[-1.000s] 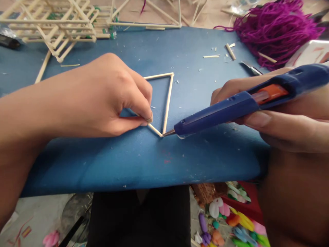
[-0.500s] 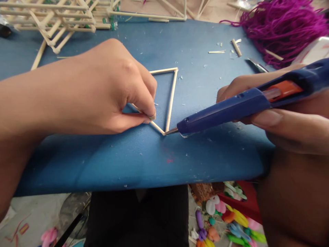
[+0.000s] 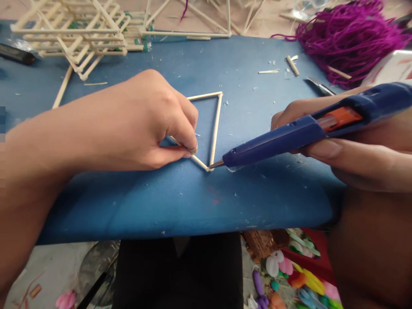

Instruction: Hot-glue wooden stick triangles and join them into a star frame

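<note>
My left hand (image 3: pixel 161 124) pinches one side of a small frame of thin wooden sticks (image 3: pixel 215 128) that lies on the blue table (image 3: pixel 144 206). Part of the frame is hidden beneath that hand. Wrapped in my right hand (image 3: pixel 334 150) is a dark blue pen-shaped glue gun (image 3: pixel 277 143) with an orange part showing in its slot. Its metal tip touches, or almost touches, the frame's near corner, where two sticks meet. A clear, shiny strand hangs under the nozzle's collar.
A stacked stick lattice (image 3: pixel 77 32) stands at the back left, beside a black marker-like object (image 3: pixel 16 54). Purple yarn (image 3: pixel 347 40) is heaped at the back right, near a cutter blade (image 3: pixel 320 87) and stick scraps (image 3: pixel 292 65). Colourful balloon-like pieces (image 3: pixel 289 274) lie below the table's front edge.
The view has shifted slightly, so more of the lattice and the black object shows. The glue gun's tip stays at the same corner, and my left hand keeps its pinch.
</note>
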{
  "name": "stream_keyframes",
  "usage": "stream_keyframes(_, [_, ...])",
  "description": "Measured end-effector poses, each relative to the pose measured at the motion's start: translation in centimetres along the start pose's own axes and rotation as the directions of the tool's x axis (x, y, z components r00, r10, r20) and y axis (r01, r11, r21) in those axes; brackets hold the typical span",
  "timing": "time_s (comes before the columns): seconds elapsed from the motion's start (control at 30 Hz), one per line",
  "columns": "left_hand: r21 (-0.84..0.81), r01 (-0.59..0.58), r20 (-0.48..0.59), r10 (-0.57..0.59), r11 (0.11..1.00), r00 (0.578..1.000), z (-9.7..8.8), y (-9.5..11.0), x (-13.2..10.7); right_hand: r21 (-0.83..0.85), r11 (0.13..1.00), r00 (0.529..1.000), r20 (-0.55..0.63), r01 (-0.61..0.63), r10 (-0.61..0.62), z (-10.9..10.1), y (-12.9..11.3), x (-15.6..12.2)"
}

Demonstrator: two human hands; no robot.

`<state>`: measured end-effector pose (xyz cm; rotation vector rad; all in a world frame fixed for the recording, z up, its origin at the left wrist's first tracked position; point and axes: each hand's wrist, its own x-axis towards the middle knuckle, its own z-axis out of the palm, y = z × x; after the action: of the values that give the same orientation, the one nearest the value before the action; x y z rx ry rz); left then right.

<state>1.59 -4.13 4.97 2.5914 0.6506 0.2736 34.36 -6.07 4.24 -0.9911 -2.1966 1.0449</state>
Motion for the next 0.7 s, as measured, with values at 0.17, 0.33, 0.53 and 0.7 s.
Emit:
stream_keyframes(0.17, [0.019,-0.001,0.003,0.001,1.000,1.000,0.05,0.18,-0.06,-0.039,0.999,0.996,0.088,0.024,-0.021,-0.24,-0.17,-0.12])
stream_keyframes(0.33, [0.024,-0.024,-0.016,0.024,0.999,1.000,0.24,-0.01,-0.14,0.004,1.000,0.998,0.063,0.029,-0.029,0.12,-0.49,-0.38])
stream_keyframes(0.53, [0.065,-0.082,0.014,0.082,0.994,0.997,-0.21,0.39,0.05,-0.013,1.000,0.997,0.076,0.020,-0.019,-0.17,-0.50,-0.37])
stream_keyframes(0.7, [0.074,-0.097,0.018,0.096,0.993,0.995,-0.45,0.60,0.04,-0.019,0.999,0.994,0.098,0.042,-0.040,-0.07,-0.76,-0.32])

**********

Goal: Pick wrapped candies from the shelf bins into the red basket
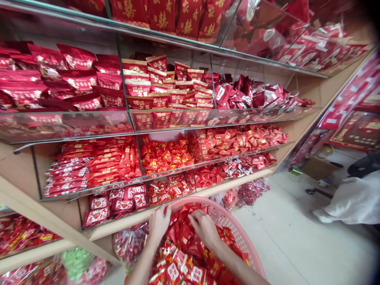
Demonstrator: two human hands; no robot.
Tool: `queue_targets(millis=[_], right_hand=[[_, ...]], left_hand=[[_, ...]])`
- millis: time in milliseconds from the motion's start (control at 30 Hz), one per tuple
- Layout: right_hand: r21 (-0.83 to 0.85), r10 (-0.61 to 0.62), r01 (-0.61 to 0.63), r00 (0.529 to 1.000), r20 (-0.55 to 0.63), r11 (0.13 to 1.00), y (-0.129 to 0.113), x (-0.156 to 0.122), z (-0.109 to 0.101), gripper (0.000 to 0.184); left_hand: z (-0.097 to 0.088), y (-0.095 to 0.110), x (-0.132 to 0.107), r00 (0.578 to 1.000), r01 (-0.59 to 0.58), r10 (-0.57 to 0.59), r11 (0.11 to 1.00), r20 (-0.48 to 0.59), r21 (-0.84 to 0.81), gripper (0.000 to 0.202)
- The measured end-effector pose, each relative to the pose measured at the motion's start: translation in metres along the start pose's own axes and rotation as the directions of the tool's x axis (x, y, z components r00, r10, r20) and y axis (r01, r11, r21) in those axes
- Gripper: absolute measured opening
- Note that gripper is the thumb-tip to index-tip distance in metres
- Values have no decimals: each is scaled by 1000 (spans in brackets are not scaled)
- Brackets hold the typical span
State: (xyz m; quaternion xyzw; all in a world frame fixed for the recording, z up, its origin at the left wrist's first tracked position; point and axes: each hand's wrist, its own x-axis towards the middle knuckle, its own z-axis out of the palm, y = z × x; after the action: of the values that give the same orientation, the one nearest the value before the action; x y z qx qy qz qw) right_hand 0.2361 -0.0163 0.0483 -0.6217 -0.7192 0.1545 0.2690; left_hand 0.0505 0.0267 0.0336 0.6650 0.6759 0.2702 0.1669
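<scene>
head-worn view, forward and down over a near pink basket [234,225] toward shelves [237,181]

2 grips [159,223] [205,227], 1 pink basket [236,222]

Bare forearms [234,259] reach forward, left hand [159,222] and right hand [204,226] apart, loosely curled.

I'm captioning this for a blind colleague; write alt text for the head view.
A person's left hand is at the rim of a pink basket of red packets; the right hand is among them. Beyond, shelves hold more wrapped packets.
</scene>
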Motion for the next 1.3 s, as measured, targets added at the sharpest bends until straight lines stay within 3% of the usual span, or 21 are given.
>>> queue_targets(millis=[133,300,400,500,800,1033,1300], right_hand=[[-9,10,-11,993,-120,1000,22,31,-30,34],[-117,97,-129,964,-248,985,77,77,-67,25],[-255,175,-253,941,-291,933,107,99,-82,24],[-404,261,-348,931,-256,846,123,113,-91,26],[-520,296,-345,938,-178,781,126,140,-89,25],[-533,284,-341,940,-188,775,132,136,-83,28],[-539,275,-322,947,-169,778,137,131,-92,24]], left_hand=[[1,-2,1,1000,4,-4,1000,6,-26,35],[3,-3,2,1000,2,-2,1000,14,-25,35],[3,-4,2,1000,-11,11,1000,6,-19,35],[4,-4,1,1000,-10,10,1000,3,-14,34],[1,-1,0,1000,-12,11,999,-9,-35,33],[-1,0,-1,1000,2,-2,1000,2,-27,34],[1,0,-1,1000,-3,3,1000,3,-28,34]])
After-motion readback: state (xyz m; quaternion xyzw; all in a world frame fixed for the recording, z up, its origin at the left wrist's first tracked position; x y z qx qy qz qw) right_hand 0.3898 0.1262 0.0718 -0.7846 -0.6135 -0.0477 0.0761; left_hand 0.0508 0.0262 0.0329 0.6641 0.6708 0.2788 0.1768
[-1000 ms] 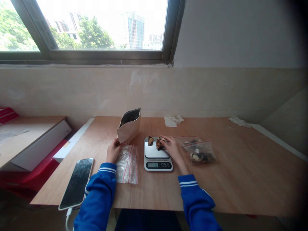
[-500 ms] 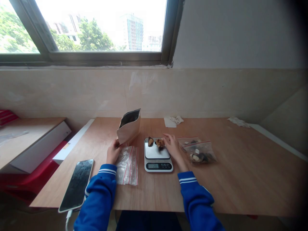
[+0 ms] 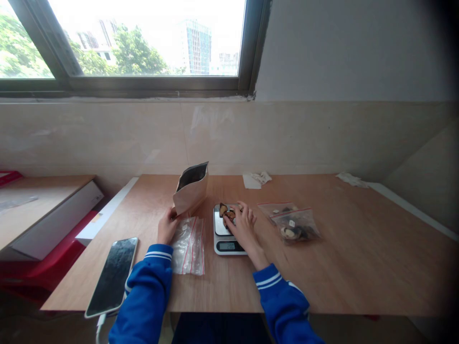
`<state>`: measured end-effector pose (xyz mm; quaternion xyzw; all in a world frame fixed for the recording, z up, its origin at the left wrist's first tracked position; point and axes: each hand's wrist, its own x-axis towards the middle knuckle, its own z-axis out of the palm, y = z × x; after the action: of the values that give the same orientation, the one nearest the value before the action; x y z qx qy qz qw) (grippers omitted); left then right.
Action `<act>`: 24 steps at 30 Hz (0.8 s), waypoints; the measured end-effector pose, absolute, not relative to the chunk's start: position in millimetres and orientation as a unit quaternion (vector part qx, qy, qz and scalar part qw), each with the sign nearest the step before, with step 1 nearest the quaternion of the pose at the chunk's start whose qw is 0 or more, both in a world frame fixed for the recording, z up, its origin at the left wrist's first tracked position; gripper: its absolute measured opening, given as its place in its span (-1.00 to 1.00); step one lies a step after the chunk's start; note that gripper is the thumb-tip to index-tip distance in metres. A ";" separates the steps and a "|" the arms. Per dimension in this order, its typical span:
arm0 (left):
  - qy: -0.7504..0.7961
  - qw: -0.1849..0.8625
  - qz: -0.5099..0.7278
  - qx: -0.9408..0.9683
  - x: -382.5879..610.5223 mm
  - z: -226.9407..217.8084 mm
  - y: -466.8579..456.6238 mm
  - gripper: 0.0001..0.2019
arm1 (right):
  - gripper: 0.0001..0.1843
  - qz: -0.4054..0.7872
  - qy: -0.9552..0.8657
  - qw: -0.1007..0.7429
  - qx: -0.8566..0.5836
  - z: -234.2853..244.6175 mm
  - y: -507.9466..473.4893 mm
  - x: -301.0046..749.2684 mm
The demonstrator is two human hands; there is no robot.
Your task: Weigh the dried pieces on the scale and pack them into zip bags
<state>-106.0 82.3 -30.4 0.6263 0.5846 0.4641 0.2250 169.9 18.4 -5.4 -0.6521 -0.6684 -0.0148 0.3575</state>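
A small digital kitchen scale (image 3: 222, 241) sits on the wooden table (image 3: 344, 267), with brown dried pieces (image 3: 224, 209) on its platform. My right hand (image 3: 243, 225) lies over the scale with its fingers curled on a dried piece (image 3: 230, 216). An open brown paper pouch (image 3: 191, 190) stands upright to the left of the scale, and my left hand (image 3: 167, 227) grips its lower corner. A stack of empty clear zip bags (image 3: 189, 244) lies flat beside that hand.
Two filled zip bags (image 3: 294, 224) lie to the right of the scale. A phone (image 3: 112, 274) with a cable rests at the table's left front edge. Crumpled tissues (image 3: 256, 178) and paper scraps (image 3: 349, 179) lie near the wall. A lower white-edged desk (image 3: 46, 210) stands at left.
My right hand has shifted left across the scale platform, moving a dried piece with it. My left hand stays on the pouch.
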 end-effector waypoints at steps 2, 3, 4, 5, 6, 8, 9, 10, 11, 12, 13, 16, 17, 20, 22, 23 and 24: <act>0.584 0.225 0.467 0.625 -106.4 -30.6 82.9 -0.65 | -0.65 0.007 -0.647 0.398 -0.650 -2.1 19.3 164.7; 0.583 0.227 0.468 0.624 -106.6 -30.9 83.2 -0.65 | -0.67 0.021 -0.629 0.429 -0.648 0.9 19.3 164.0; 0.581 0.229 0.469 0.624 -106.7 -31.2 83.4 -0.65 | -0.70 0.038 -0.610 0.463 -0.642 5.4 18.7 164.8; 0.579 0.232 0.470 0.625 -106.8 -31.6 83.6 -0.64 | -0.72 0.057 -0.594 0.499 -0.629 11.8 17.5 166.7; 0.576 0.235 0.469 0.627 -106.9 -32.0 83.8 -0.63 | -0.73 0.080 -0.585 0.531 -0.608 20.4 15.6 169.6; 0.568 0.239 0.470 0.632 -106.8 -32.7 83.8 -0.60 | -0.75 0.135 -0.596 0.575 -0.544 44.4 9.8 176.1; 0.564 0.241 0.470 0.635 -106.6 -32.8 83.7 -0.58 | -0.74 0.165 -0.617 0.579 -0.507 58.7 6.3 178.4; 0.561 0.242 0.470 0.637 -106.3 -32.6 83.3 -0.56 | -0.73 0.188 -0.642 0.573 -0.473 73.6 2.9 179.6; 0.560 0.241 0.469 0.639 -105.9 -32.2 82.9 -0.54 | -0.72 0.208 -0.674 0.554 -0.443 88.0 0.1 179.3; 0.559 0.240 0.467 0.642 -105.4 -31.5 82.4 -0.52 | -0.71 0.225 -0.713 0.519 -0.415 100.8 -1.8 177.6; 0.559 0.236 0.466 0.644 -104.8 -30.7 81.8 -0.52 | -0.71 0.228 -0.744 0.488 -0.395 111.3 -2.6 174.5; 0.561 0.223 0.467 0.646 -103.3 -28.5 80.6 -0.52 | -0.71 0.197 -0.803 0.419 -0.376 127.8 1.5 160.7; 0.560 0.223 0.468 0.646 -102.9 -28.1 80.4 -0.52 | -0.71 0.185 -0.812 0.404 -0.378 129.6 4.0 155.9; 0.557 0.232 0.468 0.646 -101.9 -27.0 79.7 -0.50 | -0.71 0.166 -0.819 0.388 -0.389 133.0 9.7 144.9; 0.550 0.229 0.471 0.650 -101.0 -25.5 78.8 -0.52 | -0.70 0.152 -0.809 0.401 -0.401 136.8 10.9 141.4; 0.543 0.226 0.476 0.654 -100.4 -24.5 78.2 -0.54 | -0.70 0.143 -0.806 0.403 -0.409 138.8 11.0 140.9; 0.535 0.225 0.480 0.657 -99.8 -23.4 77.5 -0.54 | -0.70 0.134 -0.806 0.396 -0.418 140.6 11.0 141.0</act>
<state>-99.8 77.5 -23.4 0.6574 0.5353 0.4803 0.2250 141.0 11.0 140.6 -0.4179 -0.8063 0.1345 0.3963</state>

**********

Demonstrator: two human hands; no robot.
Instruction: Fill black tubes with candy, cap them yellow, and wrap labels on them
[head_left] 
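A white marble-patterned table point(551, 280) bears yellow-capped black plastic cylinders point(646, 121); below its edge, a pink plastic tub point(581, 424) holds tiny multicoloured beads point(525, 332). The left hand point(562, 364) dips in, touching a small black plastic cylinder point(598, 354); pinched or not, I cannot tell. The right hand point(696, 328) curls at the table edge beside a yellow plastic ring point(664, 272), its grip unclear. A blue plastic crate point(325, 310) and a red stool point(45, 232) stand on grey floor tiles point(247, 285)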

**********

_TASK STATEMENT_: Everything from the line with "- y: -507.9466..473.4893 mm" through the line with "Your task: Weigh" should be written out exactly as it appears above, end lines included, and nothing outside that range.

_WRITTEN REPLY_:
  - y: -507.9466..473.4893 mm
  - x: -301.0046..749.2684 mm
The demonstrator is two human hands; there is no robot.
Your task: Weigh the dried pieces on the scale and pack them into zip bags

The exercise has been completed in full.